SNS Asset Management among first houses to launch dedicated impact investing unit

SNS Impact Investing will group the fund manager’s microfinance, agriculture and water funds.

SNS Asset Management (SNS AM), the €26bn Dutch funds house, is to launch a dedicated 10-strong team for impact investment, one of the first asset managers to do so. The team which will be led by Harry Hummels, a member of the board at SNS AM, and Theo Brouwers, director of asset management, will have eight other dedicated staff. It will be formally set up in the New Year under the banner of SNS Impact Investing and will act as the umbrella operation for the Dutch fund manager’s microfinance, sustainable agriculture and water related funds, which SNS has made part of its specialities. Impact investing puts an equal weight on positive social and environmental impact alongside investment returns. Hummels said the new unit would start with $400-500m in assets. He said he hoped that the unit’s assets under management would rise to $650-700m by the end of 2011 and $1bn in three years time. A recent report by JP Morgan, the US bank, and carried out in association with impact investing groups, said it merited the status of new asset class and estimated it could see new capital inflows ranging from $400bn to nearly $1 trillion in the next ten years as it targets segments of the economy typically under-served by traditional business.Hummels said the accent of impact investing at SNS would be on creating market-rate returns with a ‘double bottom line’ where SNS would give equal weight to creating and measuring social and environmental impact, working to do so with organisations like the Global Impact Investing Network (GIIN) and sustainability labelling organisations. He said the SNS Impact Investing team will work with specialist third party managers and act as the guiding investment committee and marketing set-up.

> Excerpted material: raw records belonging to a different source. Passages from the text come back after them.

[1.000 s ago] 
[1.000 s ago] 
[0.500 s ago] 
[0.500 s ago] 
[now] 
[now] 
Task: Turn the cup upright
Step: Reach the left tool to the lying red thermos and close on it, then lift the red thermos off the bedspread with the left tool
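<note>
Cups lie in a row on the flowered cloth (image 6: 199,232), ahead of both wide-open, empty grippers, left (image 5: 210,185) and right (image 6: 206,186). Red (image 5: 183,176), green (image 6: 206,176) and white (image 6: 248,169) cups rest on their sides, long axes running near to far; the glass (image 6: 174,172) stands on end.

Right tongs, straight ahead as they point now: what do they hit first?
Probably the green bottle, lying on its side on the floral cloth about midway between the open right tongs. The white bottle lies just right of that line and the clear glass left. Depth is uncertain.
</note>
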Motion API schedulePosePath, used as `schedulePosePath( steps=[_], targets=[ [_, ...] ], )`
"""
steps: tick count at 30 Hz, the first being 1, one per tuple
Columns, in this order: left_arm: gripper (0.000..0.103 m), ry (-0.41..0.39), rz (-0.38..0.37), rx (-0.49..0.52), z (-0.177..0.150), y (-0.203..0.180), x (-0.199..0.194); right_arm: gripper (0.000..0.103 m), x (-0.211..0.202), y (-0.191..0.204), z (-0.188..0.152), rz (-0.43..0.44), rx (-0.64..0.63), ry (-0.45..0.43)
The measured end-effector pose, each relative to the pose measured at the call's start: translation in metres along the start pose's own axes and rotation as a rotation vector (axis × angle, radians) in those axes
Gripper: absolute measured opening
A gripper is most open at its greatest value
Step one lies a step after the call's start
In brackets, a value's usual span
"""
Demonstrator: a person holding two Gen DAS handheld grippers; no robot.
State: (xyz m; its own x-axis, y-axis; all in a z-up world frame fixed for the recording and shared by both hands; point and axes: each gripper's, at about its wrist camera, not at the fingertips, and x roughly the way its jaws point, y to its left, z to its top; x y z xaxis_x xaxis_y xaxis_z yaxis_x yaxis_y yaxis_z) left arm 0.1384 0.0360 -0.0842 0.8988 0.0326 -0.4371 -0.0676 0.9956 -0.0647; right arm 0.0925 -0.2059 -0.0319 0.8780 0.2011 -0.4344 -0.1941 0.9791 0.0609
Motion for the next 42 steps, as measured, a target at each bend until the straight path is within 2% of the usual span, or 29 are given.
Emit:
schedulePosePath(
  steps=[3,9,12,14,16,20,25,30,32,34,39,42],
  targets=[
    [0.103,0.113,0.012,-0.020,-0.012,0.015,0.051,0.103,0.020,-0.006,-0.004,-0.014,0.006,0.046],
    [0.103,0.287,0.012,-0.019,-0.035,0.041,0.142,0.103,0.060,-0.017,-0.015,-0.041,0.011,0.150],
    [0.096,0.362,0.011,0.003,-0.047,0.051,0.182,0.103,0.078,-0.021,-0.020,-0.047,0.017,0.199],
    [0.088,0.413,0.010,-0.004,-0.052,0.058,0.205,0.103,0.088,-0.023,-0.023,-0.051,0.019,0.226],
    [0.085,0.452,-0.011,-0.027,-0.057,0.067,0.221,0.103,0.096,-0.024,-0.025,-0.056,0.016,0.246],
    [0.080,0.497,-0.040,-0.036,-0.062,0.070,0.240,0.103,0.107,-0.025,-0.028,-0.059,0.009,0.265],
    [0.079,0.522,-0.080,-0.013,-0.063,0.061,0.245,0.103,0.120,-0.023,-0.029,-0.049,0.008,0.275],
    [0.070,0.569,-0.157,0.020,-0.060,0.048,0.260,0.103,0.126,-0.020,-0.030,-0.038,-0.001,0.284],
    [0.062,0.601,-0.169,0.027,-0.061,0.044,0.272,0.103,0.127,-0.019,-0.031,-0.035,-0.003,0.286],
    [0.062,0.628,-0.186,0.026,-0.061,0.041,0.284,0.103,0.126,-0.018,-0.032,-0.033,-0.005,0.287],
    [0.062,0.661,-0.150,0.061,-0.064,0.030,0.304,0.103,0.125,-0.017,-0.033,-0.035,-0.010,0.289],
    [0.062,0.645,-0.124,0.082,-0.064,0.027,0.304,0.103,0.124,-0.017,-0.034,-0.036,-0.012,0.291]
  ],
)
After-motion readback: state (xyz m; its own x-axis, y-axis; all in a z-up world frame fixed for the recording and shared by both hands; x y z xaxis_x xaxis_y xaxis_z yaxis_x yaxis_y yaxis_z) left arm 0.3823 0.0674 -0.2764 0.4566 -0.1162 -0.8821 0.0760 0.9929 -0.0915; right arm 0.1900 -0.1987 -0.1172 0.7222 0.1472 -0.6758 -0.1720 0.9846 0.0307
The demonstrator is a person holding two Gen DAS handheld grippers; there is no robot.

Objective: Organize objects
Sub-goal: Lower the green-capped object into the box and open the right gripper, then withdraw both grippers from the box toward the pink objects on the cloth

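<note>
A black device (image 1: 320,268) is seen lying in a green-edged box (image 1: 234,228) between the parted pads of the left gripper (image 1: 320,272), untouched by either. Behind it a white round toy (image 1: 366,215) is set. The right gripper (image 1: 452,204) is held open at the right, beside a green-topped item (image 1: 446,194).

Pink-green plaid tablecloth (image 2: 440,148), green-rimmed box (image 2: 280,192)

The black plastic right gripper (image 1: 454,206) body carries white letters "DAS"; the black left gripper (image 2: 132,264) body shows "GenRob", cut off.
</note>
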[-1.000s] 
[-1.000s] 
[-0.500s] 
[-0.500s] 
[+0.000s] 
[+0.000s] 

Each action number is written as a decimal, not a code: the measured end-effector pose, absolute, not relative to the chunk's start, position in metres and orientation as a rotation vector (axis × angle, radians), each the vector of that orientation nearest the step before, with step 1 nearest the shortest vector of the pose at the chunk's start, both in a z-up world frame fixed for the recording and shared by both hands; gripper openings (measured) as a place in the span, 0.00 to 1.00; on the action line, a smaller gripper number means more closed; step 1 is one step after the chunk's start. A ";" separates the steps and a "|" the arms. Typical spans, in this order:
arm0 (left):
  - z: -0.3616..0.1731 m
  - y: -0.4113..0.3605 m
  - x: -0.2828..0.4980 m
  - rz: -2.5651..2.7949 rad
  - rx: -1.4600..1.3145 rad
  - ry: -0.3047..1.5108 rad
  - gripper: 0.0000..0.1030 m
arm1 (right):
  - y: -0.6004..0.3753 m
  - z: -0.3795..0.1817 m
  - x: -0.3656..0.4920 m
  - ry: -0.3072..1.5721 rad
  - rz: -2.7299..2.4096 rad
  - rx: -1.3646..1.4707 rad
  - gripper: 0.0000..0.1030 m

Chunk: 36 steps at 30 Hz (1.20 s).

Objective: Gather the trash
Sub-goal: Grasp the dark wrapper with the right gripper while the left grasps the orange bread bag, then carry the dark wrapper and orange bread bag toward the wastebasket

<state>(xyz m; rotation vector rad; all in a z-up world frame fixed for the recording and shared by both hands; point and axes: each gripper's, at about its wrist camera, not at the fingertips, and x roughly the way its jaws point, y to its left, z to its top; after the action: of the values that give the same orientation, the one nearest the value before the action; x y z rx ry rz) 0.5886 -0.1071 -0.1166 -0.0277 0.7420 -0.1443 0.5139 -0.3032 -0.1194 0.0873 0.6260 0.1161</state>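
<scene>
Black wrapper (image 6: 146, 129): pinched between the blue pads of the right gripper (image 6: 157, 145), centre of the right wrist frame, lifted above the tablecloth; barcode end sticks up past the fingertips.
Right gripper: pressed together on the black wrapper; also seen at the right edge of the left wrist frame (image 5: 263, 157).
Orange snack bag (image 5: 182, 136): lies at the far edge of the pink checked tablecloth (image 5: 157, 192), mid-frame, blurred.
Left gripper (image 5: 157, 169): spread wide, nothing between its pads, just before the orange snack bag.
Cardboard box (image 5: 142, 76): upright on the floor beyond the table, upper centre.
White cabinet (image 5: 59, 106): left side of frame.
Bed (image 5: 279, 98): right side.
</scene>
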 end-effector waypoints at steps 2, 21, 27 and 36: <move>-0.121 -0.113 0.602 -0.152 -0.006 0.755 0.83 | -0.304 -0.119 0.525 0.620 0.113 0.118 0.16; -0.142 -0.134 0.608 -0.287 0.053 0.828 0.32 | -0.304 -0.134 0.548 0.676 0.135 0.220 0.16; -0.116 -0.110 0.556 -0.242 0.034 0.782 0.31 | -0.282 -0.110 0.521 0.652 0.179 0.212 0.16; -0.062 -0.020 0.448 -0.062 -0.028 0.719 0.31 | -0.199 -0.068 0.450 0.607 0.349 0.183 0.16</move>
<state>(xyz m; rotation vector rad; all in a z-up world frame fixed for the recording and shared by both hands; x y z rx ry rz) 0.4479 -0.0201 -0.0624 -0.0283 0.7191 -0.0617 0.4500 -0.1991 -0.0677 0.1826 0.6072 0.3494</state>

In microfinance, SNS already works with two managers: Developing World Markets (DWM) and Triple Jump, the Amsterdam-based manager set up by Oxfam Netherlands to run microfinance investment funds. In sustainable agriculture in Africa the manager works with United Farmers Fund based in Cape Town, South Africa. Hummels said SNS was currently closing on its first sustainable agriculture fund in Africa investing 50% in South Africa and other African countries including Zambia, Tanzania, Ghana and Namibia. He said the fund had commitments from institutional investors. He said the Dutch manager was also looking to partner on a third microfinance fund, plus a sustainable agriculture fund outside Africa. It could also develop fund relationships in sustainable energy, he said.